Managing cash flow when illness strikes
No one can predict how or when illness can strike. But as business owners, how you prepare for possible impact could make a difference in how the farm endures
Cash flow on the farm may be restricted
And faced with the possibility of restricted sales, curbed marketing and reduced staff due to the spread of coronavirus, cash flow on the farm may be restricted.
Cash flow is an estimate of all cash receipts and expenses expected for a certain amount of time – all the money coming in and going out of the farm. Some farms do monthly calculations, while others prefer bi-monthly or quarterly. Here’s a month-by-month sample from the FCC Cash Flow Planning Guide.
Create a budget
It’s helpful to review your cash flow statement when building a cash flow budget. A cash flow budget projects future expenses, while a statement is a record of past expenses.
While cash flow items like loan repayments and utility bills are predictable, matters like disease outbreaks or opportunities like new land coming up for sale can often appear out of nowhere.
Despite the unknowns and uncertainties, cash flow planning is the only way to anticipate shortfalls and take appropriate action in advance.
Benefits of cash flow planning and analysis
- Know when cash flow will be tight to plan for shortfalls
- Identify the best loan term and repayment schedule
- Make marketing decisions that are not under cash shortfall constraints
- Analyze if interest rates rise or commodity prices drop (sensitivity analysis)

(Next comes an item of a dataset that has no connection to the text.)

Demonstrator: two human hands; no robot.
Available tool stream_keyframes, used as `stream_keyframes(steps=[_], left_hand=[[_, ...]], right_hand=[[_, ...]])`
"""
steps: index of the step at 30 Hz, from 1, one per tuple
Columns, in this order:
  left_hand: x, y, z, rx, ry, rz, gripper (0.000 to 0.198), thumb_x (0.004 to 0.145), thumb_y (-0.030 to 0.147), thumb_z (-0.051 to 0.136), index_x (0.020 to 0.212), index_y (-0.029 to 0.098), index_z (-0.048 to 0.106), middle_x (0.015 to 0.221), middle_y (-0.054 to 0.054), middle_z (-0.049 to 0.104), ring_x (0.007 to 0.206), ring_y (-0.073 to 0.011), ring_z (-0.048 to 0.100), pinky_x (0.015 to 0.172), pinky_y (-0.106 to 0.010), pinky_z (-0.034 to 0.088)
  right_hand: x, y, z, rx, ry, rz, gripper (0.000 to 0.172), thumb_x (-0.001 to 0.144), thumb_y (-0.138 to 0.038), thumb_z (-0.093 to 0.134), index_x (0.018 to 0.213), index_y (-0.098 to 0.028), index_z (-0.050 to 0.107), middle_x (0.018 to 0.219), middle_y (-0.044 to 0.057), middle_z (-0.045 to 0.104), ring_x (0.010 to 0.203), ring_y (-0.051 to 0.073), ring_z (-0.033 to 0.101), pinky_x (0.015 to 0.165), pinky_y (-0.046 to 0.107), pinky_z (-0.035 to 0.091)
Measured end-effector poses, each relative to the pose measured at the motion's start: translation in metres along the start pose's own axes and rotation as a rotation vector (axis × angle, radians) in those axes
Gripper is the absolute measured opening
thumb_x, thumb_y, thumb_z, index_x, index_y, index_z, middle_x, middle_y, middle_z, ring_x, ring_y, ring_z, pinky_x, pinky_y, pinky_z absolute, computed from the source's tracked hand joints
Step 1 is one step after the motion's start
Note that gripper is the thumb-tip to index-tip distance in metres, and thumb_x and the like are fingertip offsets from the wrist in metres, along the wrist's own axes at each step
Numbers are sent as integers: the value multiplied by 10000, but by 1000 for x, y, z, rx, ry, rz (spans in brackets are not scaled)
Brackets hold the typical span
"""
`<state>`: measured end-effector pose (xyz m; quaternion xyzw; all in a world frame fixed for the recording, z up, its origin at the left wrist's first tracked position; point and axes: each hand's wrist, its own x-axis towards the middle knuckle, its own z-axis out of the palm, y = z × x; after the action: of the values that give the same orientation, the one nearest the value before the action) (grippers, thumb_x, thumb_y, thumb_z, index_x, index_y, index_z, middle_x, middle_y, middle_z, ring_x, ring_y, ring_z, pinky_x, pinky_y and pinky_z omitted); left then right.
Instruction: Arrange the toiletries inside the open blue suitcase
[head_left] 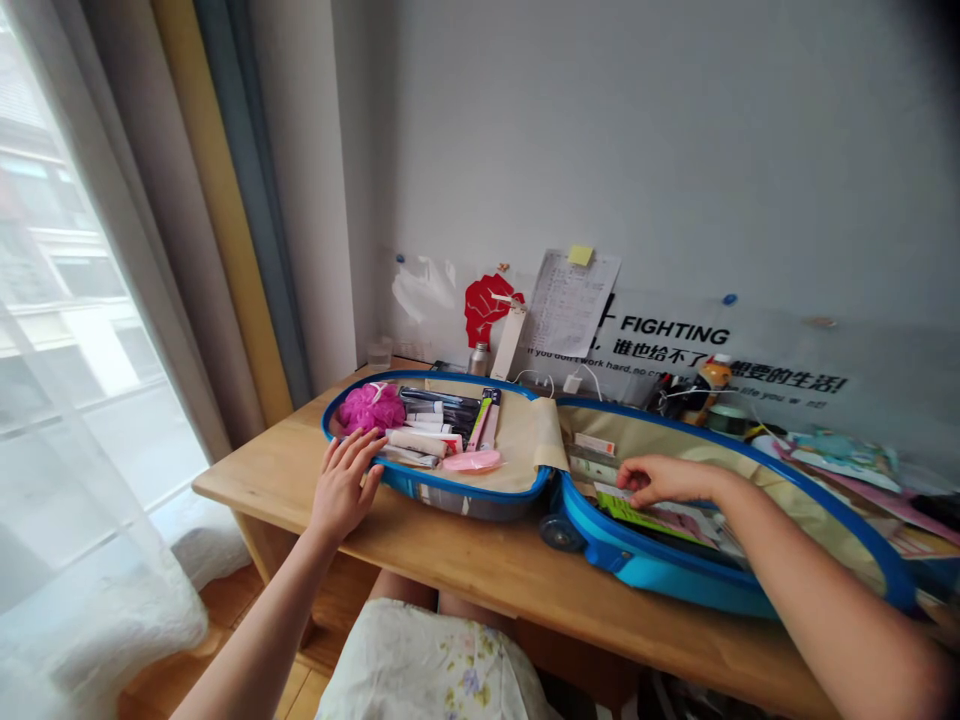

- Help to decide whether to lease or buy a major piece of equipment
If the effects of illness impact an operation’s cash flow, there are ways to tighten finances close-at-hand.
Start with reorganizing debt to make payments more manageable and review high-interest loans says Carol Kruck, BDO senior accountant.
“With interest rates much higher on credit card debt, can you roll it into a bank loan instead?”
She advises going through credit card statements line-by-line, so farmers know exactly where every dollar is spent.
Kruck also recommends reviewing inventory and unproductive assets and, if possible, sales made.
“Do you need to rework your marketing plans and sell inventory? Are there unproductive assets you can sell to generate cash flow?”
Sharon Ardron, a Manitoba Agriculture farm management specialist, recommends farmers prioritize and budget business and personal debt obligations in times of financial restrictions. Plans to purchase new equipment may need to be put on hold, she adds.
Instead, farmers may need to consider increasing their repair and maintenance estimates to preserve working capital and reduce debt obligations for the business, Ardron says.
She stresses working capital is critical to a business’s short- and long-term viability, and farmers must identify spending priorities.
Only time will tell when illness can strike, but business owners and farmers need to be prepared, especially when it comes to a possible flux in cash flow. Develop a cash flow budget and look for ways around the farm to tighten spending, like reviewing credit card statements, reorganizing debt and delaying new equipment purchases.